Prince Pizza and Family Restaurant, located in the shopping center at the northwest corner of Prince Road and Campbell Avenue, is the latest resident in a building that has housed a handful of restaurants over the last decade. The outside of Prince Pizza still has the signs and paint job of its predecessor, Pizzazz Pizza Bistro; the only distinguishing feature is a partially obscured banner that's difficult to see from Prince Road. The inside is warm and welcoming, with cushy booths and flat-screen TVs.

The menu has a large variety of offerings, including pizzas, burgers, salads, sandwiches, appetizers and calzones; the restaurant seems to suffer from a bit of an identity crisis, as it is part Italian pizza bistro, and part all-American burger joint. The service on both visits was quick and friendly, but each time, the restaurant was nearly empty.

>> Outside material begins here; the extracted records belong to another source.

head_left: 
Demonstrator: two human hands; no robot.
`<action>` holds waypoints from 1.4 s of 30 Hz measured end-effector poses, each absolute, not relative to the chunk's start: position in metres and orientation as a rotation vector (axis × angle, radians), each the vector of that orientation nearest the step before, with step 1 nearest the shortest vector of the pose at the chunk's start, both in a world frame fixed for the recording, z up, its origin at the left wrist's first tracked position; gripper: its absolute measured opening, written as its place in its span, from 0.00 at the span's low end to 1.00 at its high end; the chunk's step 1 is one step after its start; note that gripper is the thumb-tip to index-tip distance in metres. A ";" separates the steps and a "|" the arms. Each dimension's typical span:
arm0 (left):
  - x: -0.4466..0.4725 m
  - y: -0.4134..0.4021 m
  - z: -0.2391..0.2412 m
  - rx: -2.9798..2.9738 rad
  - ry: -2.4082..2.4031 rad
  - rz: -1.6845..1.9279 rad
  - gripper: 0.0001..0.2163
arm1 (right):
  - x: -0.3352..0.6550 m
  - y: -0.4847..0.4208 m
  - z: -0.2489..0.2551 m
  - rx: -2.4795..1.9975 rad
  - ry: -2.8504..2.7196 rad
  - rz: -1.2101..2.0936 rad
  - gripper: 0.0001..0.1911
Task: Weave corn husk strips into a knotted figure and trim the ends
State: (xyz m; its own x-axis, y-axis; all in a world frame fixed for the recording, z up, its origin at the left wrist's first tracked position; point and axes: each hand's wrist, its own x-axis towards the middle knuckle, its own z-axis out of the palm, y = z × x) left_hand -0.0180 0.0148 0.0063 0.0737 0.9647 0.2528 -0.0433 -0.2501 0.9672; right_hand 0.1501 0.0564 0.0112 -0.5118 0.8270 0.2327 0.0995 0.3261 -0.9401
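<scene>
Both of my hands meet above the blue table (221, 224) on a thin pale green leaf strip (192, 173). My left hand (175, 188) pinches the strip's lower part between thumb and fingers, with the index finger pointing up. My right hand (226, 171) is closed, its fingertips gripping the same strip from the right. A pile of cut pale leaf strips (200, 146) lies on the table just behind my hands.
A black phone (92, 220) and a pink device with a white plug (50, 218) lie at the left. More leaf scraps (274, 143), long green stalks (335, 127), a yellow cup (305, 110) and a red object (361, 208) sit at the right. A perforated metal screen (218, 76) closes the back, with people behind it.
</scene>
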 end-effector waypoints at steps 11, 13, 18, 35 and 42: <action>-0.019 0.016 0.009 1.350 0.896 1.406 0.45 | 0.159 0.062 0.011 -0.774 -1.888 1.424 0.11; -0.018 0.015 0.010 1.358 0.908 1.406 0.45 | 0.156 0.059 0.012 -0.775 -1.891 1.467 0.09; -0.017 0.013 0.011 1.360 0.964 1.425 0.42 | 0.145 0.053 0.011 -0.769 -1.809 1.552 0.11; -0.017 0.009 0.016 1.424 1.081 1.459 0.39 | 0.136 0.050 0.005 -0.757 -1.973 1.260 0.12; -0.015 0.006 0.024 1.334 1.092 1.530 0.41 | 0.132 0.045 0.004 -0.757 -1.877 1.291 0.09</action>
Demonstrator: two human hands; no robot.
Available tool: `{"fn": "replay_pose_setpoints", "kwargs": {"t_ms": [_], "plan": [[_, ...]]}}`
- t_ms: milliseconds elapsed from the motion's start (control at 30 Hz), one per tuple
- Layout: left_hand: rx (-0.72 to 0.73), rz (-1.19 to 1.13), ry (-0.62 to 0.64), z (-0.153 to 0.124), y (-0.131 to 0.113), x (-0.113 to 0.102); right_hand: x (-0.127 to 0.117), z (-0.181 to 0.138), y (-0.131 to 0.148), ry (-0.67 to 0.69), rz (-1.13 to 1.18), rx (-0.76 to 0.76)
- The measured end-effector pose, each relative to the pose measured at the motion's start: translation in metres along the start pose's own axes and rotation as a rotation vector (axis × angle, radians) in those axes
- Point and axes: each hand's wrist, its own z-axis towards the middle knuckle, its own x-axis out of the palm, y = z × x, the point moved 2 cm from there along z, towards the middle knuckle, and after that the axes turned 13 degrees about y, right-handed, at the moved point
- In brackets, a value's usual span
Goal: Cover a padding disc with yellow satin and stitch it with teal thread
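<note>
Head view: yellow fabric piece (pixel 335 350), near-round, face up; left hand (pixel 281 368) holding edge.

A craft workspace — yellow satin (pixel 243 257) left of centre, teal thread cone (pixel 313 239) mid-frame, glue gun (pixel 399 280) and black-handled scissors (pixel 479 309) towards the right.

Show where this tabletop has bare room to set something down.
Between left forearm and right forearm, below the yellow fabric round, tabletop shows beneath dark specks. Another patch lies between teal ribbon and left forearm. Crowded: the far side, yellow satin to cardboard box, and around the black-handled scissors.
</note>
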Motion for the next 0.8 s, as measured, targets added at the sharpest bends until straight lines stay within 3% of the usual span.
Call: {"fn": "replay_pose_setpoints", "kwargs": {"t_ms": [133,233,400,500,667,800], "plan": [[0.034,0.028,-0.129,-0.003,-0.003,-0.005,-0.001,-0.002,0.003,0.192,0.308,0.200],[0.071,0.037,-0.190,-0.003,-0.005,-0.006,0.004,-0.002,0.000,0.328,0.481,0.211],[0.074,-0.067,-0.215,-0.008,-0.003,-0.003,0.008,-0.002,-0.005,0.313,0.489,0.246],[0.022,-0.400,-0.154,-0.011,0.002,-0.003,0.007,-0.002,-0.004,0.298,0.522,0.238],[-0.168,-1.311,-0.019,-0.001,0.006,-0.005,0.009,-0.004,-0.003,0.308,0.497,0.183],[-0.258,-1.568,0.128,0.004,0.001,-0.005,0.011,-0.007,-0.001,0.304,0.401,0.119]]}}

On the first visit, we started with the spinach-artichoke dip appetizer, which comes with four small pieces of garlic bread ($5.99), and two large hefeweizens (a steal at $2.50 for 21 ounces). The beer was served in icy mugs with large orange slices, and the spinach dip was warm and satisfying, but we could have used a few more pieces of bread.

As soon as the appetizer plates were cleared, the pizza quickly arrived. All of the pizzas are available in 12 inches or 18 inches, with a choice of regular or wheat crust. We elected to go with two 12-inch pizzas on the traditional crust. The fresco mozzarella basil ($12.99), touted as the signature pizza, is a sauceless creation with Roma tomatoes, fresh basil, mozzarella and garlic butter. It looked and smelled delicious, and was quite good—until the second or third bite, when the sheer amount of cheese became overwhelming.

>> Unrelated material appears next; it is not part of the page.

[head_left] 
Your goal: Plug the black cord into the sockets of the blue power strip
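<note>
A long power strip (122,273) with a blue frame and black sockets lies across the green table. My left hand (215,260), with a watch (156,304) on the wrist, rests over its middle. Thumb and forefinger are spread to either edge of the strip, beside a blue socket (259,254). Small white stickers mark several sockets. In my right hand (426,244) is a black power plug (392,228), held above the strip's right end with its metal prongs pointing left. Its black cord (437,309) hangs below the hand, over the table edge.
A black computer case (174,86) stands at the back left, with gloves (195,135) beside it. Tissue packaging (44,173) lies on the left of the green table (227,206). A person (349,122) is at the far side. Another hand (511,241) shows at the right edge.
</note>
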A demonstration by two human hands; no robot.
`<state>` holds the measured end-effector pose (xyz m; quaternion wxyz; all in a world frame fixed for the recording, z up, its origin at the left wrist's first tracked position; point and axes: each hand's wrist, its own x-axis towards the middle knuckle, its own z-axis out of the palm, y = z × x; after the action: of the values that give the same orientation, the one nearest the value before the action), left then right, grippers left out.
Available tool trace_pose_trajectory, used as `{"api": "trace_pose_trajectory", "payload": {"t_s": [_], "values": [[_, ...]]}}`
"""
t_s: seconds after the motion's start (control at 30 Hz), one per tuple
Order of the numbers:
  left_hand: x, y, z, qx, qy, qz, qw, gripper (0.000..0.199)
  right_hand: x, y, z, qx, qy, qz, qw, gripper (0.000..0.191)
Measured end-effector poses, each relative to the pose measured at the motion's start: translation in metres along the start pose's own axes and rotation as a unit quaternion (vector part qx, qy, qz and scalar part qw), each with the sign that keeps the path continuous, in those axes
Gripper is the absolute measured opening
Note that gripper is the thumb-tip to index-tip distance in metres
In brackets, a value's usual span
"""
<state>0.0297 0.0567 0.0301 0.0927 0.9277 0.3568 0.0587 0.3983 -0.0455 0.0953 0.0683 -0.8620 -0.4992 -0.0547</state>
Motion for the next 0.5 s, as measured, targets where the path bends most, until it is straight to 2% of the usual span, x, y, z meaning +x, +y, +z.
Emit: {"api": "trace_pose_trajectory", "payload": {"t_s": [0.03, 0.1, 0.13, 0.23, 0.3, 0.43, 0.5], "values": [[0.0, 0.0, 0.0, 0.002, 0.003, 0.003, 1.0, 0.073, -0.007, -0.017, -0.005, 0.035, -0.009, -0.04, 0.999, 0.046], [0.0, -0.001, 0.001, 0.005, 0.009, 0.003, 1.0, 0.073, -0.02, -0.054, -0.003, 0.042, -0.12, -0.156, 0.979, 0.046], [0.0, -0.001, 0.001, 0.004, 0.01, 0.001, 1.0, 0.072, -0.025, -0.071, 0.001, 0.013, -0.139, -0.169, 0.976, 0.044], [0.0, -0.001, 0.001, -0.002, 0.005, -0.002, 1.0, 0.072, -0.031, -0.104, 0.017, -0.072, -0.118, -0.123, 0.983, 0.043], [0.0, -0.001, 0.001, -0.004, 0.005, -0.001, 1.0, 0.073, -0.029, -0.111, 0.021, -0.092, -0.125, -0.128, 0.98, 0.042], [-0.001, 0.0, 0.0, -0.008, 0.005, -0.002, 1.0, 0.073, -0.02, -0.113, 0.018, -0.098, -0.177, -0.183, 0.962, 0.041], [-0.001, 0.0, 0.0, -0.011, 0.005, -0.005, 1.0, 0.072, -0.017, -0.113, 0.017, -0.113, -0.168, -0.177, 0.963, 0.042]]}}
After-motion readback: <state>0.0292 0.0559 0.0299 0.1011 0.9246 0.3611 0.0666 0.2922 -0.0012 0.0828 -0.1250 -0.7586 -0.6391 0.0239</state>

The meat-lover's pizza ($14.99) suffered the same fate—the pizza was generously topped with pepperoni, meatballs, Canadian bacon, sausage and bacon, but after a few bites, the flavors were lost in gobs of mozzarella. Neither of us could finish a single slice.

I thought the restaurant might be busier on the second night, since there was a UA game on TV, and the draft-beer prices are absolutely killer, but there were only two or three other tables occupied. Prince Pizza and Family Restaurant offers a decent selection of bottled wine, so we tried out the 2008 Tangent Paragon Vineyard Sauvignon Blanc ($24), which was a nice crisp white from a Sustainability in Practice (SIP) certified vintner—but the wine was served near room-temperature.

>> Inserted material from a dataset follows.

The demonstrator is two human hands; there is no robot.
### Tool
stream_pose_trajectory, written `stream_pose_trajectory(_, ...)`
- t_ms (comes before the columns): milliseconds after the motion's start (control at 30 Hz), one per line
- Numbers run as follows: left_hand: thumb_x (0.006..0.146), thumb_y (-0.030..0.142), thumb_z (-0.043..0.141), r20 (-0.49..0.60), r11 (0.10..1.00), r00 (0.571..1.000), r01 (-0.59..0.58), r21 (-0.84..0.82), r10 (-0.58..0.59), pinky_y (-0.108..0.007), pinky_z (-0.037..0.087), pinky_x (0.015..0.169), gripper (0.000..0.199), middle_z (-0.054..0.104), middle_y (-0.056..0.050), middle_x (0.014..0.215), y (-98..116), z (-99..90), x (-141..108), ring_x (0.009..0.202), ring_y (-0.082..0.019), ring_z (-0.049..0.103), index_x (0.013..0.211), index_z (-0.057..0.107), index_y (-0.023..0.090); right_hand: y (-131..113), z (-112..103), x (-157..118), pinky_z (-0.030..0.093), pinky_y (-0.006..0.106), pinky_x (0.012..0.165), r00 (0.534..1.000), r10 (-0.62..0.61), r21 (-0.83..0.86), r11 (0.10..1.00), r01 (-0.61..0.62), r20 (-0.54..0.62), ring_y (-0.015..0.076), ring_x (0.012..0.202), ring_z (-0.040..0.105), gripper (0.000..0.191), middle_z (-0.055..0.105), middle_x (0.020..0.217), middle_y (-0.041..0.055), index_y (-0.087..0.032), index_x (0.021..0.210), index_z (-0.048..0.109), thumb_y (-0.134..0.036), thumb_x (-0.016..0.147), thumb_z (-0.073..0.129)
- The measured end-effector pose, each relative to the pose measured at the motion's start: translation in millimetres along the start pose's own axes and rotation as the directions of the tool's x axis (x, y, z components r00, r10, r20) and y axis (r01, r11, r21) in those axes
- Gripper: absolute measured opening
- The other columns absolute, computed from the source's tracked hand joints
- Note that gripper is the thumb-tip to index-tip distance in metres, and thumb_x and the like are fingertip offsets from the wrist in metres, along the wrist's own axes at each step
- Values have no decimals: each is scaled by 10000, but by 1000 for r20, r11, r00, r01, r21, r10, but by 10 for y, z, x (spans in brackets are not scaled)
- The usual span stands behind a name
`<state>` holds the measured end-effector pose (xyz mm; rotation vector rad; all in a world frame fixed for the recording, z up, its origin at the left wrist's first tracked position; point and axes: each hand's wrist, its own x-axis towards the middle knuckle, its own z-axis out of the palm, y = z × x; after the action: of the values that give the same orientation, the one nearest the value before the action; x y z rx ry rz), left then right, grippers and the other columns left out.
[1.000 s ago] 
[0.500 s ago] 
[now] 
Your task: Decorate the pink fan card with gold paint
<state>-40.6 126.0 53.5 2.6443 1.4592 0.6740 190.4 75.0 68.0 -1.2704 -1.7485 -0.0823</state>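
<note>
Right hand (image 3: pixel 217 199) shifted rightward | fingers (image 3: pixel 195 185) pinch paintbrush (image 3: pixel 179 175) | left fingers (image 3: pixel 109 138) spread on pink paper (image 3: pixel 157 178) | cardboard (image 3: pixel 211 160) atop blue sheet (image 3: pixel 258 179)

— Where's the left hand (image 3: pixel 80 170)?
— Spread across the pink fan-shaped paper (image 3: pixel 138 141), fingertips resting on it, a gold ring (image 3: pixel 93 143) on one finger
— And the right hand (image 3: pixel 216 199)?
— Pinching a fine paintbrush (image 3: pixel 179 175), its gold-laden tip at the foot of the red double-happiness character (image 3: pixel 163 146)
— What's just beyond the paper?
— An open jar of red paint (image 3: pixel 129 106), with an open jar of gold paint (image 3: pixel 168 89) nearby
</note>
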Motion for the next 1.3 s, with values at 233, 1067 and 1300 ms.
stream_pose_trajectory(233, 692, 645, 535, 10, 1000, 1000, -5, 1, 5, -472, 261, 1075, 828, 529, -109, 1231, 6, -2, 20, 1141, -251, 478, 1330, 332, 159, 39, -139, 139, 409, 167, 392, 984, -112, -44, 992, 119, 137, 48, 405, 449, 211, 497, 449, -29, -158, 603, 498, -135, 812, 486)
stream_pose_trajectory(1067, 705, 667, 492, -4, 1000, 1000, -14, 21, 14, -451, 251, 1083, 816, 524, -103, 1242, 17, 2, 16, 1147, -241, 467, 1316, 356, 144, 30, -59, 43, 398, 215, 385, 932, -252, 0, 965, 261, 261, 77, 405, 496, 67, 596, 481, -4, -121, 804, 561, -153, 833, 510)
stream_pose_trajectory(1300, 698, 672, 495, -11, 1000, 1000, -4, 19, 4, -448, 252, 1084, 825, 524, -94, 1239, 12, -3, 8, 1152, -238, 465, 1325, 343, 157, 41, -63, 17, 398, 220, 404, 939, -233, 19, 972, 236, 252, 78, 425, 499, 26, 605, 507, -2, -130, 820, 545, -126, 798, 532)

The fried calamari appetizer ($7.99) and the dozen wings ($9.99) came out quickly and were the highlight of our visits. The calamari—which would have been perfected with the addition of a couple of juicy lemon wedges—was nicely seasoned and tender, and wasn't chewy or overdone. The house-made marinara sauce that accompanied it was served warm and had a lovely, rich tomato and herb flavor. The wings were crispy on the outside and doused in a not-too-spicy sauce that was slightly sweet and vinegary, which was a pleasant departure from a traditional wing sauce.

The variety of entrées at Prince Pizza is almost too varied, making it difficult to choose, but I finally settled on the beef lasagna ($8.95), and Ted decided on the chicken parmesan sub sandwich ($7.99). For the price of the entrées, the portions are very generous, but the resulting food was not particularly exciting. The lasagna, like the pizzas on the previous visit, was swimming in cheese, and was quite greasy. I made it through about a third of the dish before feeling like a cheese brick had landed in my stomach, and I only found one thin noodle in those bites.

Fortunately, Ted's sandwich was better than my lasagna, but it was still underwhelming. The chicken was battered and fried, and then topped with melted mozzarella, served on a hoagie-style roll with marinara sauce on the side. The sandwich seemed to be the only thing in the restaurant that wasn't drowning in cheese—and it actually could have used a touch more, since it was a bit dry.

With its welcoming atmosphere, friendly service, and low food and drink prices, Prince Pizza and Family Restaurant could be a bustling addition to the midtown restaurant scene. With a more streamlined menu, a lighter hand on the cheese station in the kitchen, and a little more attention to detail, they would have a recipe for success.